■ **Work order**: Output the data below exactly as it is, dropping the pictures from your copy.

*** Dataset section ***

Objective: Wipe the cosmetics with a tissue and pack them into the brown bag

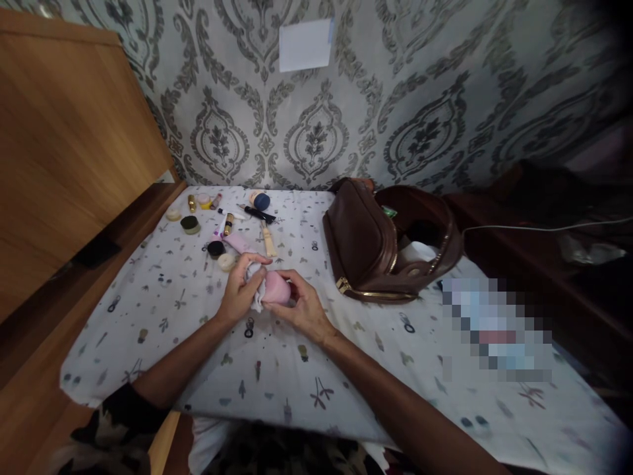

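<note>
Near the middle of the cloth-covered table, my right hand (307, 307) is wrapped round a pink rounded container (277, 288). Pressed against the container's left side is a crumpled pale cloth (256, 280), which my left hand (240, 290) grips with bent fingers. Just beyond my left hand lie a cream round jar (226, 262), a black-lidded jar (215, 249) and a pink tube (240, 241). A beige tube (268, 239) lies behind the pink container. The container's underside is hidden by my fingers.
An open brown bag (366, 231) stands on the right of the patterned tablecloth (208, 369). Several small cosmetics, with a blue-lidded bottle (261, 201), lie at the back left. A wooden cabinet (74, 132) borders the left; a blurred patch (494, 330) covers something at the right.
</note>
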`<state>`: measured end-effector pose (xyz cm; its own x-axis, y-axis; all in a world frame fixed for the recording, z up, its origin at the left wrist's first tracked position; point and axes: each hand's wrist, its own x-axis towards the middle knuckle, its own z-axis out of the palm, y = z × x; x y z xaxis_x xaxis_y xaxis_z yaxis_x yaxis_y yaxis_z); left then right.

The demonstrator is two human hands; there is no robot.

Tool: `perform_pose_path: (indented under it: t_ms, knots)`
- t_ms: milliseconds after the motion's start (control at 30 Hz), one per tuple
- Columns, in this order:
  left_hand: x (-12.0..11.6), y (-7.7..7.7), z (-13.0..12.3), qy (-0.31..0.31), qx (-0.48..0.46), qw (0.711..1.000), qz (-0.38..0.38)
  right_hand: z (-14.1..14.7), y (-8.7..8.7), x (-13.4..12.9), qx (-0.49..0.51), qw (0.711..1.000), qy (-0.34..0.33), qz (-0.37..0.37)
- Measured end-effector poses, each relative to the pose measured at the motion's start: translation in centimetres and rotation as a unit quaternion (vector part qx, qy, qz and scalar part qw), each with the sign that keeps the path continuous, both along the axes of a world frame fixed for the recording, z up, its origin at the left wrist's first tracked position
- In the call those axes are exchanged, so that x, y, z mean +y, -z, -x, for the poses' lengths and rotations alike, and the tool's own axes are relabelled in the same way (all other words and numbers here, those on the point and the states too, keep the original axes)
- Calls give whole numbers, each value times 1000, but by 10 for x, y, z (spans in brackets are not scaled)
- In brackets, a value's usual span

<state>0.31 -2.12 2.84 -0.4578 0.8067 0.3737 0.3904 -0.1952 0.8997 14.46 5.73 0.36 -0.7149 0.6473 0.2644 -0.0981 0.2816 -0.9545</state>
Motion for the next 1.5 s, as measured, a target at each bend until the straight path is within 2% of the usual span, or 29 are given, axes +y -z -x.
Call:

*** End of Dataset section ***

■ **Answer to this exercise**:
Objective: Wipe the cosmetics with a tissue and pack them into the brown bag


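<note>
Near the middle of the cloth-covered table, my right hand (307, 307) is wrapped round a pink rounded container (277, 288). Pressed against the container's left side is a crumpled pale cloth (256, 280), which my left hand (240, 290) grips with bent fingers. Just beyond my left hand lie a cream round jar (226, 262), a black-lidded jar (215, 249) and a pink tube (240, 241). A beige tube (268, 239) lies behind the pink container. The container's underside is hidden by my fingers.
An open brown bag (366, 231) stands on the right of the patterned tablecloth (208, 369). Several small cosmetics, with a blue-lidded bottle (261, 201), lie at the back left. A wooden cabinet (74, 132) borders the left; a blurred patch (494, 330) covers something at the right.
</note>
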`<state>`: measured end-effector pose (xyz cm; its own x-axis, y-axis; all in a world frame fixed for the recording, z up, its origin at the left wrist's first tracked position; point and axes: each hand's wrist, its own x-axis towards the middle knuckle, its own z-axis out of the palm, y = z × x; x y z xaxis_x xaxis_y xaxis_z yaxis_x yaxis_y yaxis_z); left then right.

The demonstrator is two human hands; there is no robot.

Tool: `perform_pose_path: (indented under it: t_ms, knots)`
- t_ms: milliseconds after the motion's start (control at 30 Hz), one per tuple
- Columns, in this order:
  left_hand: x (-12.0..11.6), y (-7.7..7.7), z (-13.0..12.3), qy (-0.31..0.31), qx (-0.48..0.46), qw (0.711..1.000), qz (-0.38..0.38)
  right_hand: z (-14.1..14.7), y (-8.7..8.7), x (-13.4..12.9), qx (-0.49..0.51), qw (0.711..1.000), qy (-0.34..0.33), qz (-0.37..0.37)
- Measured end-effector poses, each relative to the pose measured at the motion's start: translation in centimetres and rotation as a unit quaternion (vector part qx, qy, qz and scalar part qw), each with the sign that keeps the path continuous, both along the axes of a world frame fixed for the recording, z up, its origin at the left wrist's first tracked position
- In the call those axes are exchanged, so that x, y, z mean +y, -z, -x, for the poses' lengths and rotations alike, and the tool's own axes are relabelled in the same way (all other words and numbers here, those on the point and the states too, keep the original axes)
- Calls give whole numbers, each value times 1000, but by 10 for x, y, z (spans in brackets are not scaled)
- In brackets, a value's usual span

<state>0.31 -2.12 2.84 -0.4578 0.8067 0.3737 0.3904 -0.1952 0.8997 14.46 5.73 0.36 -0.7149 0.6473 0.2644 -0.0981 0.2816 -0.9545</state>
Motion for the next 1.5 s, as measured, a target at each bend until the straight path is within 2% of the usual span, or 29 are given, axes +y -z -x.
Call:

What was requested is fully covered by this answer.